For this week’s Ftag of the Week on the CMSCG Blog, we are wrapping up our review of F600 by discussing the regulation as it relates to the right to be free from Neglect. The definition of Neglect, per Appendix PP, is failure by the facility or facility employees/service providers to provide necessary goods and services to a resident to avoid physical harm or pain, mental anguish or emotional distress. The Interpretive Guidance (IG) notes that failure to provide the necessary care and services to a resident may not only have a negative physical outcome, but could result in a negative psychosocial outcome for the resident as well.
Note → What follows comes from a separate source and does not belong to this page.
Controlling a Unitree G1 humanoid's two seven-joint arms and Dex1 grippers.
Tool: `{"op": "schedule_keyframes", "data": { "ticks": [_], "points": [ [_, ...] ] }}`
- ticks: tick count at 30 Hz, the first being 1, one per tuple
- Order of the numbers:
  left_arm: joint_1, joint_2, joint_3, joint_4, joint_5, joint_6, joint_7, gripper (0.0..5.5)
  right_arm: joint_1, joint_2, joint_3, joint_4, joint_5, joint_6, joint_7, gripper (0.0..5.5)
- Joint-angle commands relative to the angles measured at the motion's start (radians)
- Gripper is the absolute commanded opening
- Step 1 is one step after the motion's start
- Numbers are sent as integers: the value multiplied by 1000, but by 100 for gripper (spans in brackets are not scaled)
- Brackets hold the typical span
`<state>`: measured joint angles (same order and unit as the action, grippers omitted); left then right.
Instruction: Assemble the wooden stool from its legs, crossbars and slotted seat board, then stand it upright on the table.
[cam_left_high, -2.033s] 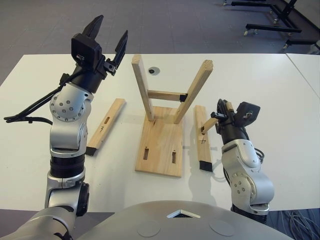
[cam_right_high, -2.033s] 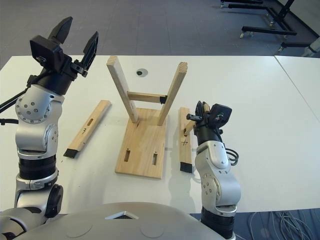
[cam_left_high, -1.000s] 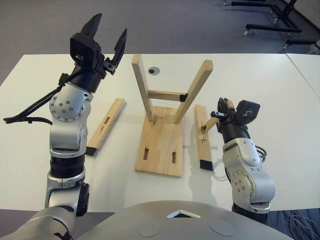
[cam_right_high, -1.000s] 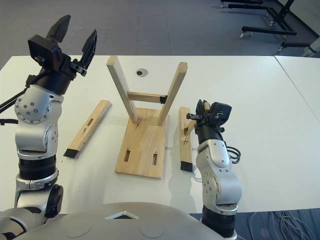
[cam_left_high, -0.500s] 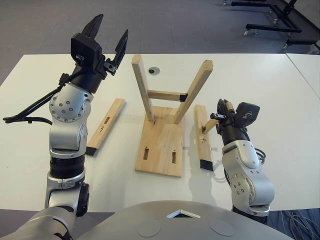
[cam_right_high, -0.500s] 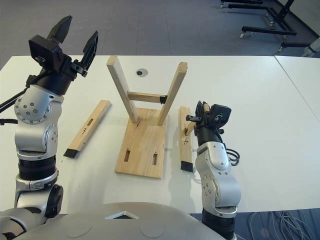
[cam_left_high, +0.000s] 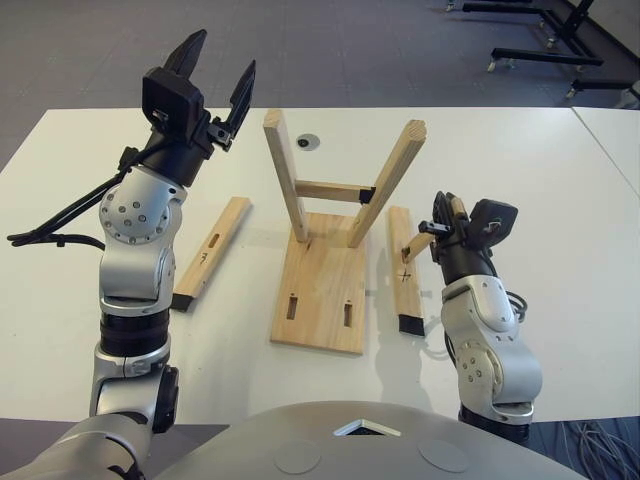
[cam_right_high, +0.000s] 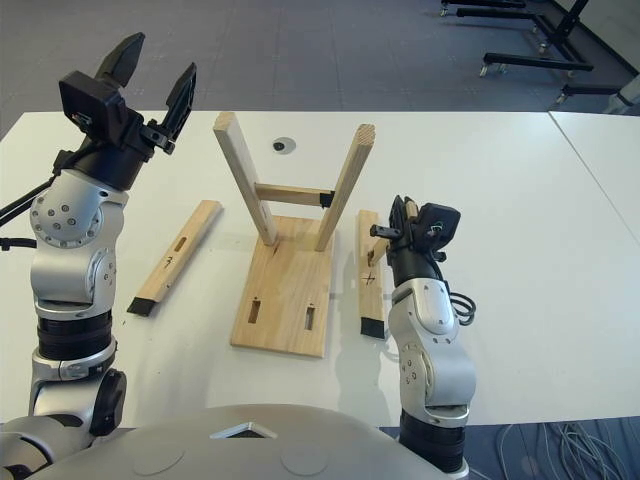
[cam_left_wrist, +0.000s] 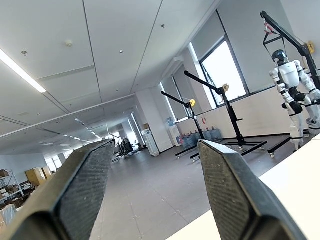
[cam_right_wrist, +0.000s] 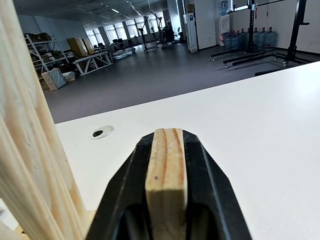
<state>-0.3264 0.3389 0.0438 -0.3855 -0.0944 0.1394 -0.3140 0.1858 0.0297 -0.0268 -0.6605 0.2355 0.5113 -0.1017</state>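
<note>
The slotted seat board (cam_left_high: 322, 290) lies flat mid-table. Two legs (cam_left_high: 286, 175) (cam_left_high: 392, 178) stand in its far slots, leaning and joined by a crossbar (cam_left_high: 330, 190). One loose leg (cam_left_high: 212, 250) lies left of the board and another loose leg (cam_left_high: 404, 272) lies along its right edge. My right gripper (cam_left_high: 447, 214) is shut on a short crossbar (cam_right_wrist: 166, 165). The crossbar slants down with its lower end touching the right loose leg. My left gripper (cam_left_high: 222, 56) is raised high over the table's left side, open and empty.
A round cable hole (cam_left_high: 308, 142) sits in the white table (cam_left_high: 540, 180) behind the stool. A second table (cam_left_high: 618, 130) adjoins on the right. Free tabletop lies right of my right arm and at the far left.
My right gripper has shifted slightly left and away with the crossbar, and the loose leg under it has moved a little. The left arm has kept still.
</note>
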Motion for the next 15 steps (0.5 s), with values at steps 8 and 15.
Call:
{"op": "schedule_keyframes", "data": {
  "ticks": [8,15],
  "points": [
    [2,-1,-6,-7,3,6,-1,301,5,-3,9,0,-12,13,7,39],
    [-10,2,-4,4,1,1,-7,301,9,3,9,18,-17,13,2,39]
  ]
}}
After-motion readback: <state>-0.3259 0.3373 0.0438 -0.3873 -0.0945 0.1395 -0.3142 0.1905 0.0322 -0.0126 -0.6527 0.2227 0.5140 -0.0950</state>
Neglect can be identified when as facility does not provide “required structures and processes” to meet the needs of its residents, which includes things like ensuring there is sufficient staffing, staff supervision and resident care policies in place. Neglect can also occur when staff are aware of, or should be aware of, residents’ care needs but do not meet those needs based on factors such as inability to perform an intervention due to lack of training, sufficient supplies, or lack of knowledge about the resident. The IG notes that if a facility admits a resident, it should have determined that it has the ability to take care of that resident and provide the goods and services that he or she needs. To ensure it can meet each individual resident’s needs, the facility needs to have in place structures such as:
- Sufficient numbers of qualified, competent staff based on the facility’s assessment of the residents’ needs
- Resident care P&Ps that ensure that facility provides care based on current standards of practice, provide clinical/technical direction for provision of care and services and address each diagnosis of a resident.
- A safe, sanitary environment
- Sufficient provisions of items such as clean linens and food
Facilities cannot disavow the actions of the staff that have been hired to care for their residents. This makes it important to ensure that staff are following the individualized care plan for each resident to avoid negative outcomes.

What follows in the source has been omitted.